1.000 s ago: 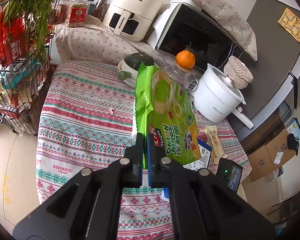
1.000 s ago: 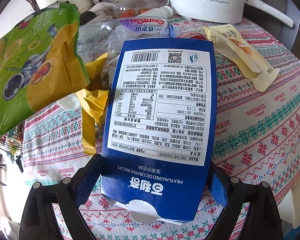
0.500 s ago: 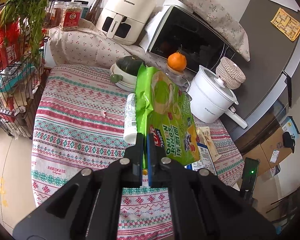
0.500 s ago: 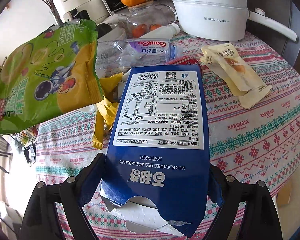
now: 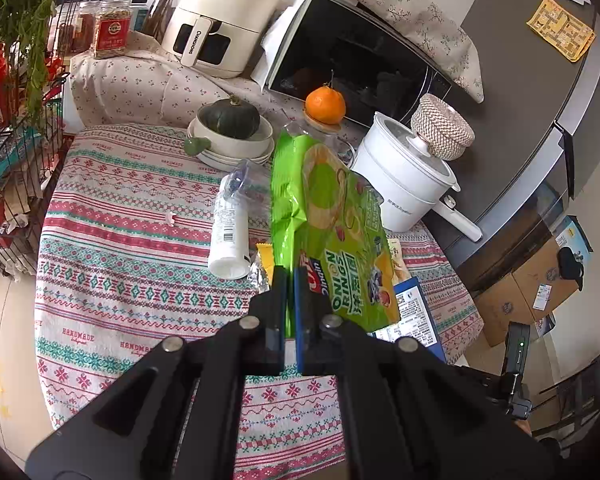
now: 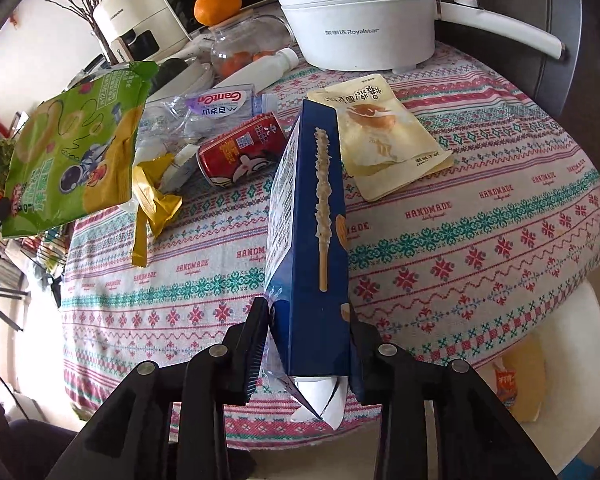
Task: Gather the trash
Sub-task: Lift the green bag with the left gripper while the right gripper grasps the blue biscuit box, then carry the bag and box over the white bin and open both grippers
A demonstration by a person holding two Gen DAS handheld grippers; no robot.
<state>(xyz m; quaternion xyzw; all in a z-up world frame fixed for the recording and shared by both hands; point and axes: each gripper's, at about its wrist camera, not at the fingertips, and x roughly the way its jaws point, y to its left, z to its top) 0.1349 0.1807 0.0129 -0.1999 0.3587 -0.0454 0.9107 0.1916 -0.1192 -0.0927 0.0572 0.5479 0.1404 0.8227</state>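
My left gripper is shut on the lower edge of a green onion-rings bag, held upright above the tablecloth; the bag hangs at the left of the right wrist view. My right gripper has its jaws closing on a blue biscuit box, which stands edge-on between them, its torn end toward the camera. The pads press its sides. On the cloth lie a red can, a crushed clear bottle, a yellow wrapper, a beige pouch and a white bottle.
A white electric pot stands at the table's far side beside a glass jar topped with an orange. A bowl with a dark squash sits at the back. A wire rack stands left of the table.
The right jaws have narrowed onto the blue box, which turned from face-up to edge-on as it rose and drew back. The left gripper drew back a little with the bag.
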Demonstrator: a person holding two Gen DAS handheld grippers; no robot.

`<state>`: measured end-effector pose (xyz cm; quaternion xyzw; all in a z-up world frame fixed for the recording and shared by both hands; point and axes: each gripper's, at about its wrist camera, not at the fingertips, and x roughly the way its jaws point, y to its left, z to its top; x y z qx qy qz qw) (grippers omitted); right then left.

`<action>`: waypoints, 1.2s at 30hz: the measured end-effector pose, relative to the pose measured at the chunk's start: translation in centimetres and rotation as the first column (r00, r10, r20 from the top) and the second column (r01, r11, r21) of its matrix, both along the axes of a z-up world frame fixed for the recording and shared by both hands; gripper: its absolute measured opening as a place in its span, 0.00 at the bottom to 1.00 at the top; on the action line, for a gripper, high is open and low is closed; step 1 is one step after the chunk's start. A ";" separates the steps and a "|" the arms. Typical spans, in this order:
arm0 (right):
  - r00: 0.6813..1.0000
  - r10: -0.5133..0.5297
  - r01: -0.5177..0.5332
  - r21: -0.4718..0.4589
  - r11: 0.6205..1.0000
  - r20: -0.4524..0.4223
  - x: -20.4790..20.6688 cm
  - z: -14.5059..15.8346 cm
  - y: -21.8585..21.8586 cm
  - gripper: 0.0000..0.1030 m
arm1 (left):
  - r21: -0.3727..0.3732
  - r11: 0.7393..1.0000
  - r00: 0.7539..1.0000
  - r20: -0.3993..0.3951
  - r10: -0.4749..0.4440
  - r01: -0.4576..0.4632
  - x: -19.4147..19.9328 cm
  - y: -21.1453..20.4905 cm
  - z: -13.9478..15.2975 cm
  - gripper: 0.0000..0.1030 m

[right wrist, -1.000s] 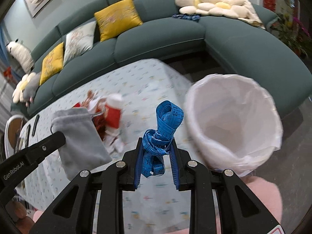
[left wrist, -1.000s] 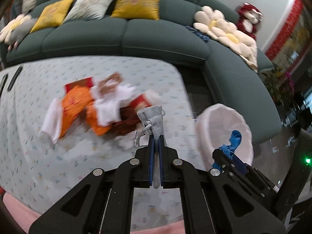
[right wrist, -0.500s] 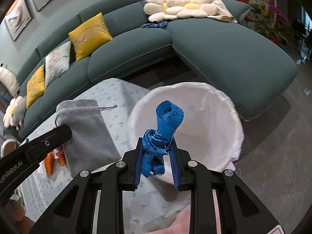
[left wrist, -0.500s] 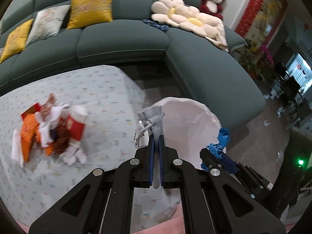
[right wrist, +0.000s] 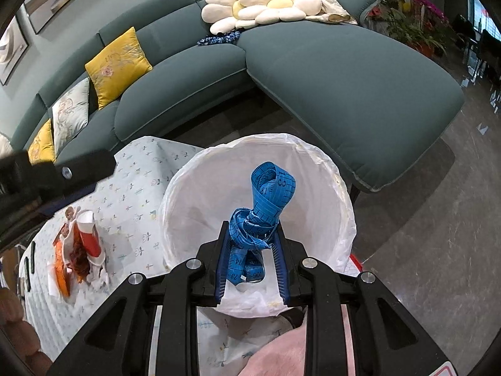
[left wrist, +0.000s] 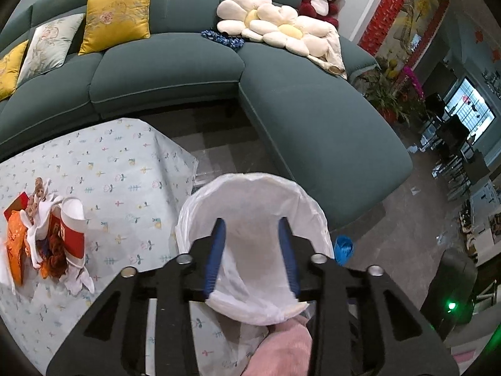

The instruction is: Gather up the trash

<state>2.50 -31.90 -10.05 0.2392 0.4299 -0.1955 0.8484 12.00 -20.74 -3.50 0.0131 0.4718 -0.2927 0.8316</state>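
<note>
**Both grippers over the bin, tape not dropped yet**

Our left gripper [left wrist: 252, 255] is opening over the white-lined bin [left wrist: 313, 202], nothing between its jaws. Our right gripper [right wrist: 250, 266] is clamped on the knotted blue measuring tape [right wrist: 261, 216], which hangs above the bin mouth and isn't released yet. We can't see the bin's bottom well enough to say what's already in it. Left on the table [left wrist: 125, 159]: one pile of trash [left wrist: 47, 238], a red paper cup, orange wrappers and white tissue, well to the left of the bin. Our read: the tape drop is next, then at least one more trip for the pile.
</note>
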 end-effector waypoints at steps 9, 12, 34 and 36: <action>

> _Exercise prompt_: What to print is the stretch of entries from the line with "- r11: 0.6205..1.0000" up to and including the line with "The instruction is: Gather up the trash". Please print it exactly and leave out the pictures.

> _Solution for this exercise_:
  - r11: 0.6205..1.0000
  - r20: -0.4524..0.4223
  - x: -20.4790..20.6688 cm
  - z: -14.5059..15.8346 cm
  - y: -21.8585..21.8586 cm
  - gripper: 0.0000..0.1030 m
arm1 (left):
  - r21: -0.3727..0.3732
  - r11: 0.7393..1.0000
  - r00: 0.7539..1.0000
  - r20: -0.3993..0.3951
  - r10: -0.4749..0.4440
  - r01: -0.4576..0.4632
  - x: -19.4147..19.9328 cm
  - y: -21.1453..20.4905 cm
  - z: -13.9478..15.2975 cm
  - gripper: 0.0000..0.1030 m

[right wrist, -1.000s] 
[left wrist, -1.000s] 
[right wrist, -0.500s] 
[left wrist, -0.500s] 
[right wrist, +0.000s] 
[left wrist, +0.000s] 

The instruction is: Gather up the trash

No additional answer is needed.